Montessori created the only educational system that I know of that contains “how to talk to people” as part of the curriculum. That’s what she called it “grace and courtesy”, very 19th century of her. It is part of the curriculum area: “Practical life” (also called “everyday living”). How practical, that it would be helpful to teach young humans things that will help them live, like how to blow their noses, how to greet people, and how to ask for help.

Some days in the classroom, I feel that this is 80% of what I do, to give those words: “You could say: ‘Will you come get me when you are done with that?'” “I might want to say: ‘Leave my work’ if someone did that to me.” “You could say: ‘I don’t want to be wet!'”

And then, of course, I am reminded of how I am supposed to talk to people.

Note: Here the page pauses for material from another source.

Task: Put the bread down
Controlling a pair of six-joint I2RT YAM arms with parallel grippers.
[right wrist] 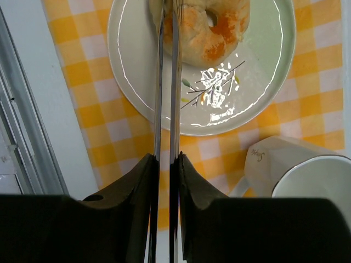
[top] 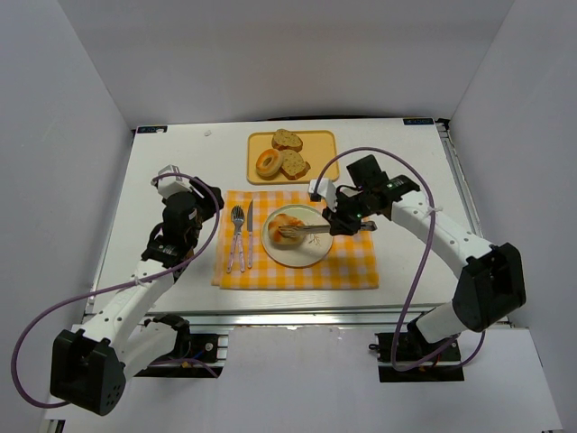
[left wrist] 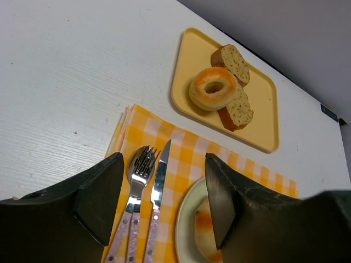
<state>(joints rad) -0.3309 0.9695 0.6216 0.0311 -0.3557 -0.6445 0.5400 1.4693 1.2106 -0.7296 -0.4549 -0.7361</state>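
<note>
- over the middle of the table, the right gripper (right wrist: 165,160) is squeezed almost closed on a pair of metal tongs (right wrist: 166,82).
- the tongs' tips reach the bagel (right wrist: 211,27), which lies on the white plate (right wrist: 258,93) on the checked cloth (right wrist: 82,109).
- over the cloth's left edge, the left gripper (left wrist: 164,164) hangs with its jaws parted, holding nothing.
- by the table's far edge, bread slices (left wrist: 233,61) lie on the yellow tray (left wrist: 263,123).

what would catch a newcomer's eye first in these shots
The yellow checked cloth mid-table grabs you first, with a bagel on the white plate at its centre. The right fingers clamp metal tongs reaching that bagel. Behind, a yellow tray holds bread slices and a second bagel.
</note>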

Good reminders. I need them every day.

We all know that it’s important to listen, but….


Great blog post on the importance of listening to your kids when they are excited to tell you something.

But what do you do when it is boring, or off topic, or they are interrupting Gramma, or you are trying to get them to put their shoes on and get out the door?

Make some clear boundaries around listening. It is a(another) life lesson.

1) Try the phrase: “I’m not available (right now).” Yes, you’d think that they could tell that, as you are covered in poop from their sister’s leaky diaper, but they can’t. If they were good at everything, they could move out. It might be followed with ” I will be available when…” Then, remember, you are not available. (I.e., follow through)

2) Or try: “You are not available right now, (because your shoes are not on, your bottom is not wiped, you are picking up your books, we are leaving, etc.)” Again, do not listen until they have done the next task, or you are in the car, or whatever.

3) Remember to become available, and make that clear. You may need to set a limit: “I can now listen to your story about rabbits, but that is the only story I can hear until_____.” Try to make your “availableness” very obvious (sitting down, lean toward child, gaze into their eyes, put down phone, do not continue cooking, or listening to NPR, or reading that article.)

It may seem that you are supposed to be “available” every minute, but by the time someone can sit up (and before), they can start to wait, and can learn to be able to give others both the freedom and attention that we all deserve.